**Exercise aim**:
When a line below contains the string "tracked", show that line.

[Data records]
━━━━━━━━━━

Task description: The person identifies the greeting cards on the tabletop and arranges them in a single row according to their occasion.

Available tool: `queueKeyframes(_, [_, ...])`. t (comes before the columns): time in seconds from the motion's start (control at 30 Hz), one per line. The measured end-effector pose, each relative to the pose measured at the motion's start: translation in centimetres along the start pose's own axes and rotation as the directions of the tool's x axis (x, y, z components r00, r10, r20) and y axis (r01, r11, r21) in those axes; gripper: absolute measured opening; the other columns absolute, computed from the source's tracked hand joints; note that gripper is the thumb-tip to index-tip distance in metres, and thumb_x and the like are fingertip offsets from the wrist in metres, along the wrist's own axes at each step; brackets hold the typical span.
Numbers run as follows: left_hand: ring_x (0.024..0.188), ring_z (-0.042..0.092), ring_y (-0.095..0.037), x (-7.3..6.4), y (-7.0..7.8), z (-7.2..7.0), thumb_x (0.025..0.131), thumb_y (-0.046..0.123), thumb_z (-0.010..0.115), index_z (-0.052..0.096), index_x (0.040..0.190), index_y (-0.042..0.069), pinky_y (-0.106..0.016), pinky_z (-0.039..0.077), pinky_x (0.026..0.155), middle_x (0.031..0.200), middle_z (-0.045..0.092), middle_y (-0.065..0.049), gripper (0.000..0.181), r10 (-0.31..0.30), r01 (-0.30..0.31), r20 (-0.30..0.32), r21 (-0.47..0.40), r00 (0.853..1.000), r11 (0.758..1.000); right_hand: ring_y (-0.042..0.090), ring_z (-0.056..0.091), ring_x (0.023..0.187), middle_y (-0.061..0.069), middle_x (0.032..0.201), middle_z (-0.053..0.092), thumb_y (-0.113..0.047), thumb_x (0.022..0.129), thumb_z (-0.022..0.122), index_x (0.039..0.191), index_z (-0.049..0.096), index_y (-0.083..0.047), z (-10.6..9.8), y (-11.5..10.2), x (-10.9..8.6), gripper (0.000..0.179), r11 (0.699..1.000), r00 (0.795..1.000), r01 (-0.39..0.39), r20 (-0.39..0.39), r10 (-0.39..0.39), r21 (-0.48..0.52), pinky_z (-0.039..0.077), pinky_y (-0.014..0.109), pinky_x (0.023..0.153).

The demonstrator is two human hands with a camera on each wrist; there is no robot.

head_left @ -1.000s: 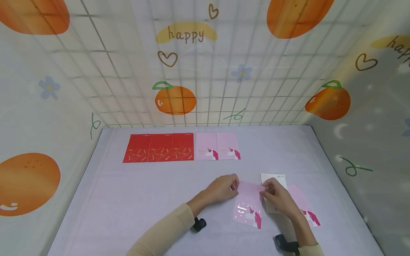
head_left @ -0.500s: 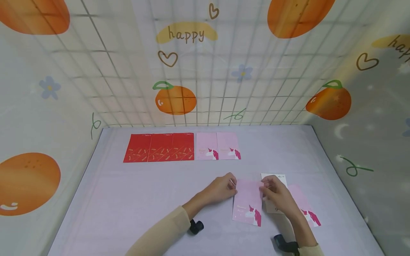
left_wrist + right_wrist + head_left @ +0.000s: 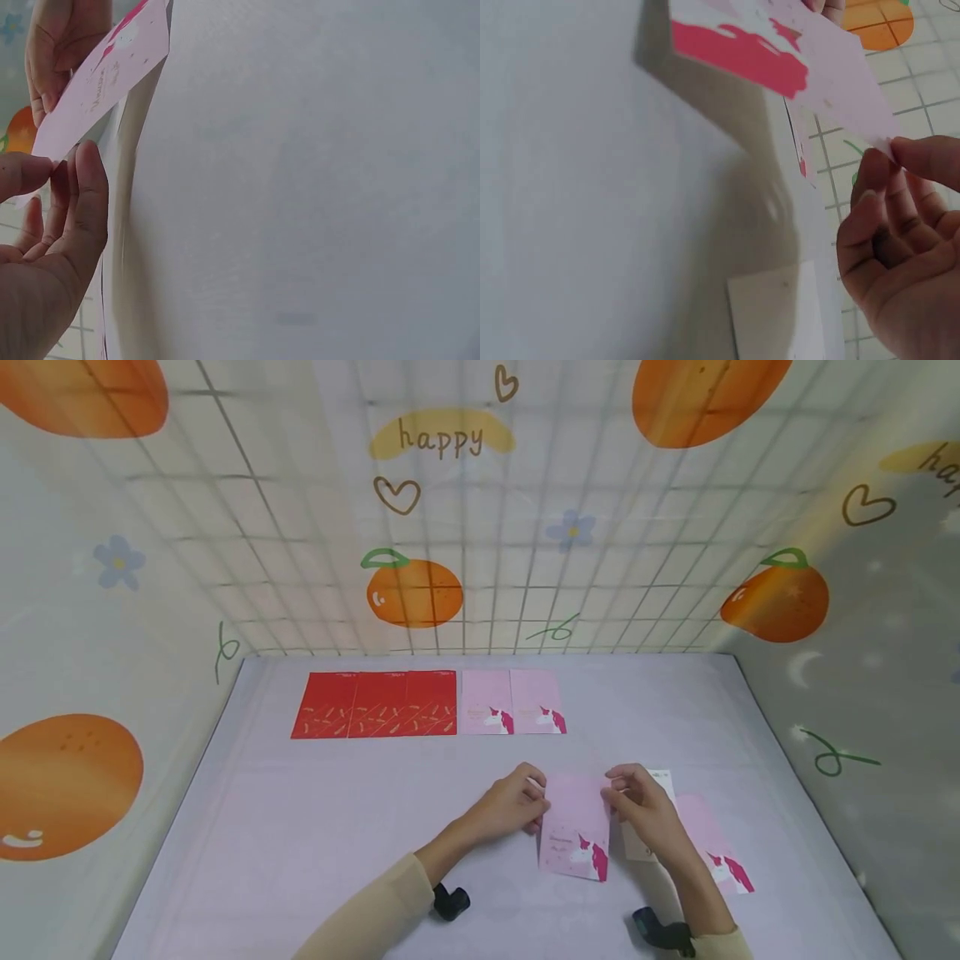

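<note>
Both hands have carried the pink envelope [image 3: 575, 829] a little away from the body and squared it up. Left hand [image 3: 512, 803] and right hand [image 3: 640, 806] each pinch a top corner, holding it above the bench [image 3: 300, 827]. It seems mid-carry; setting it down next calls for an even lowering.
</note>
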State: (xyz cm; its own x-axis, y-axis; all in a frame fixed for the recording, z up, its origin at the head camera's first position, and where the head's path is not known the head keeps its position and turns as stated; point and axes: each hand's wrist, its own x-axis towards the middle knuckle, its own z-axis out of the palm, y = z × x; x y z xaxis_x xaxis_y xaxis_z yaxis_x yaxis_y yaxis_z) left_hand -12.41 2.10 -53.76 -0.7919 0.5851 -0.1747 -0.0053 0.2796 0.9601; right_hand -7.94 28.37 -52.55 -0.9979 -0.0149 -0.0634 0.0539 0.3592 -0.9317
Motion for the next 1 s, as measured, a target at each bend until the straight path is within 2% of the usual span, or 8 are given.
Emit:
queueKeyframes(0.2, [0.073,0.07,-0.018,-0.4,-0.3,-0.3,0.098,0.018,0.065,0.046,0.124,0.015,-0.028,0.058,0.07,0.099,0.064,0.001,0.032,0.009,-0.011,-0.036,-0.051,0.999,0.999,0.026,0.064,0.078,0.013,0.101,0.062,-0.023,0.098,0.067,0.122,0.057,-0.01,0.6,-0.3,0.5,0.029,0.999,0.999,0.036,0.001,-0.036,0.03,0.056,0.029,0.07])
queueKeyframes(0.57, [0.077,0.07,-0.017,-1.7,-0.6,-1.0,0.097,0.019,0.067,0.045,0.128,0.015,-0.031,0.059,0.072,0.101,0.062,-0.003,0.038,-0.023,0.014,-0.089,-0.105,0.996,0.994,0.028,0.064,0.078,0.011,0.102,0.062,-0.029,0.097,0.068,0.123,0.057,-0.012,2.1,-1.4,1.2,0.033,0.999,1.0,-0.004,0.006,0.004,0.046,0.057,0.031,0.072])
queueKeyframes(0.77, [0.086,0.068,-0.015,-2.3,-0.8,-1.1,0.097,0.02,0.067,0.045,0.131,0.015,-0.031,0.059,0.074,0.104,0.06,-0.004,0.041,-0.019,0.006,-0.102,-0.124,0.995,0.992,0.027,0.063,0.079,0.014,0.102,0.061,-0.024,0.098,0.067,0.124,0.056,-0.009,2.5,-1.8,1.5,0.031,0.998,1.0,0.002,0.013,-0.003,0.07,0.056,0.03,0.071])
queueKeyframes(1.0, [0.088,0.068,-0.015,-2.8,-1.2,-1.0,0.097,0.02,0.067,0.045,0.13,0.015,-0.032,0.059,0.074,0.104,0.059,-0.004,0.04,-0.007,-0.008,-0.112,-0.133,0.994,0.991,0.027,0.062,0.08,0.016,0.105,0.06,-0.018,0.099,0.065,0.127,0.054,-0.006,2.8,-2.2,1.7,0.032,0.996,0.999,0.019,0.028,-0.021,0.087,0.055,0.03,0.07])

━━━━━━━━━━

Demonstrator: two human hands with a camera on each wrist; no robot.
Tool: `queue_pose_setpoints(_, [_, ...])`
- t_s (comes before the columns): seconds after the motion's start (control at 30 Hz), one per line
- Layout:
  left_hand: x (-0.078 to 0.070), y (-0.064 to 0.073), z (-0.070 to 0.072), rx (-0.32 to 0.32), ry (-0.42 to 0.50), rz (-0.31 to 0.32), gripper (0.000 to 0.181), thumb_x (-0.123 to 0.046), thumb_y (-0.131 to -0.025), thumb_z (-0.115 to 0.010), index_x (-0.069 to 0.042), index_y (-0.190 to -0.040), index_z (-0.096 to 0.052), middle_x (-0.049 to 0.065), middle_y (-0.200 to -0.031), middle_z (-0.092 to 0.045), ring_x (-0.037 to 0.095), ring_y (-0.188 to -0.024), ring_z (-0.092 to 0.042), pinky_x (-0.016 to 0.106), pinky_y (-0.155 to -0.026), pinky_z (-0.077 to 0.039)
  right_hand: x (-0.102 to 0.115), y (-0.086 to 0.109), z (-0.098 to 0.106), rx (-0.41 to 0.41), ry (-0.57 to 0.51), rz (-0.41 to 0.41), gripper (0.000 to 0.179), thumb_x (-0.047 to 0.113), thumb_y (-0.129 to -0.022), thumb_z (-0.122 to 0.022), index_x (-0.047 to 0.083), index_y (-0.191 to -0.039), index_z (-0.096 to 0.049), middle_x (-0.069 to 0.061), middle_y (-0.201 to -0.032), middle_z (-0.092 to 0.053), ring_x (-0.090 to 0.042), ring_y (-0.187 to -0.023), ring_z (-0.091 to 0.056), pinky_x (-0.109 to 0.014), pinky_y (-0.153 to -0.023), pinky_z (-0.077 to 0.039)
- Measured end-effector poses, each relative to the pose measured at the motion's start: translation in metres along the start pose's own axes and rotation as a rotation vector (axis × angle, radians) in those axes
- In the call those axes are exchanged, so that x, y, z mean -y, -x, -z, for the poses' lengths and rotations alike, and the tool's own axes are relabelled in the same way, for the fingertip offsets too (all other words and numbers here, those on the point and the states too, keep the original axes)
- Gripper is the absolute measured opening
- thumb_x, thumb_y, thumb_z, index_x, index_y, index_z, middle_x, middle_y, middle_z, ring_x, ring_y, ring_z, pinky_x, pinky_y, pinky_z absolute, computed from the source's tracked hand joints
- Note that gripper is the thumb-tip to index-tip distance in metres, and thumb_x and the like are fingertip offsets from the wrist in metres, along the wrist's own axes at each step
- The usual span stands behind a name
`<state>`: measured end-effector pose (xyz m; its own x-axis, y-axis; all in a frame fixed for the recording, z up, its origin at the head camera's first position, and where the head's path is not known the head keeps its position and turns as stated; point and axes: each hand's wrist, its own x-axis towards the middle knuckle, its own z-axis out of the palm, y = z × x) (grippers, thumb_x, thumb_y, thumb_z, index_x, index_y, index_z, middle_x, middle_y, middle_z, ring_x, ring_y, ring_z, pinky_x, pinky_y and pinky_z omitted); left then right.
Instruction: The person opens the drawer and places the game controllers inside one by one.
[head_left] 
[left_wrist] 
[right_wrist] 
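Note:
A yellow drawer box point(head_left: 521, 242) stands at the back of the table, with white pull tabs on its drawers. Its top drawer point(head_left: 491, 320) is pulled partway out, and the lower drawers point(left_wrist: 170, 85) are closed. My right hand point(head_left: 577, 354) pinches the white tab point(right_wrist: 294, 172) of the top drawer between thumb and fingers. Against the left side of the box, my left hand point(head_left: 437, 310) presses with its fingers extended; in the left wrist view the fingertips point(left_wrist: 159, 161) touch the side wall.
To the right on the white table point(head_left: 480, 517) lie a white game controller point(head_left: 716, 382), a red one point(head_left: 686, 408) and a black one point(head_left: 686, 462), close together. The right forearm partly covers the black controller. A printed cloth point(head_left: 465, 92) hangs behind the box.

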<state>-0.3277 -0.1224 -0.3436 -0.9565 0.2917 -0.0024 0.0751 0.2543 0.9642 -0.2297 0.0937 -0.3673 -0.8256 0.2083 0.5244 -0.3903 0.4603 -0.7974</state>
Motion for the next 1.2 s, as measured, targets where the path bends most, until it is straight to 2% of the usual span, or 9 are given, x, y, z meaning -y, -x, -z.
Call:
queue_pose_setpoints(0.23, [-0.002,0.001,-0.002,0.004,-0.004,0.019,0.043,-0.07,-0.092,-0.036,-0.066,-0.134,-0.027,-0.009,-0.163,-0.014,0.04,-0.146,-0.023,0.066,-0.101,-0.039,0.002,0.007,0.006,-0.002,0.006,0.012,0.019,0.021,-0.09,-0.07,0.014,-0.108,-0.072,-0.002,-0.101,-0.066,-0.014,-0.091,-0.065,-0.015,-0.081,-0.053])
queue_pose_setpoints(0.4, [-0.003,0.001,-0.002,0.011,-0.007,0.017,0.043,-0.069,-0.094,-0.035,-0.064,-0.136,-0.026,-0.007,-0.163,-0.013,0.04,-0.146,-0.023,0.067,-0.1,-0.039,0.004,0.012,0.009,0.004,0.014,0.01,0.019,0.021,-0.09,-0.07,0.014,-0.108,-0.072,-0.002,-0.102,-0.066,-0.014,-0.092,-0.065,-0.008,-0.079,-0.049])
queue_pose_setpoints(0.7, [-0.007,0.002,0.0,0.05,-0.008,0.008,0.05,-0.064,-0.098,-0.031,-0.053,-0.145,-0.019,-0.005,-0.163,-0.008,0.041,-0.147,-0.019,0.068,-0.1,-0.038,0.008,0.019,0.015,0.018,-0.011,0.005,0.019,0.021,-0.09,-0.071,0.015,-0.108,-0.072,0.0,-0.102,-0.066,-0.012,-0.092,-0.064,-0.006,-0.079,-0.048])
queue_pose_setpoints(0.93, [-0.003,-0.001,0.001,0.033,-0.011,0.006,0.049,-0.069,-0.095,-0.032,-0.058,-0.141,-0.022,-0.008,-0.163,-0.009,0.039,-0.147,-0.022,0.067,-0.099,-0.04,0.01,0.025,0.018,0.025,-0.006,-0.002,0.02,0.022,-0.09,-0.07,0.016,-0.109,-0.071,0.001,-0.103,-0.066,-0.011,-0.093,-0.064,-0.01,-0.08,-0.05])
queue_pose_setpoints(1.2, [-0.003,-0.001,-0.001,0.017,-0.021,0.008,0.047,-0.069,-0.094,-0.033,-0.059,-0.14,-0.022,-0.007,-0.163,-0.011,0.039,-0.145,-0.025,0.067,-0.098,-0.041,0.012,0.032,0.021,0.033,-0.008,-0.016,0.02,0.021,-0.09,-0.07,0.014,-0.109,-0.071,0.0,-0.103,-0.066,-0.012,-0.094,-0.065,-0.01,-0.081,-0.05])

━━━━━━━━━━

**Answer to this problem**:
Available tool: `queueKeyframes(_, [_, ...])`. t (comes before the columns): time in seconds from the motion's start (control at 30 Hz), one per line. The measured end-effector pose, each relative to the pose measured at the motion's start: translation in centimetres along the start pose's own axes and rotation as the directions of the tool's x axis (x, y, z components r00, r10, r20) and y axis (r01, r11, r21) in those axes; gripper: absolute measured opening; the other columns absolute, computed from the source's tracked hand joints; note that gripper is the thumb-tip to index-tip distance in metres, and thumb_x and the like are fingertip offsets from the wrist in metres, along the wrist's own axes at each step; brackets hold the typical span.
- thumb_x, thumb_y, thumb_z, index_x, index_y, index_z, middle_x, middle_y, middle_z, ring_x, ring_y, ring_z, pinky_x, pinky_y, pinky_z absolute, computed from the source's tracked hand joints

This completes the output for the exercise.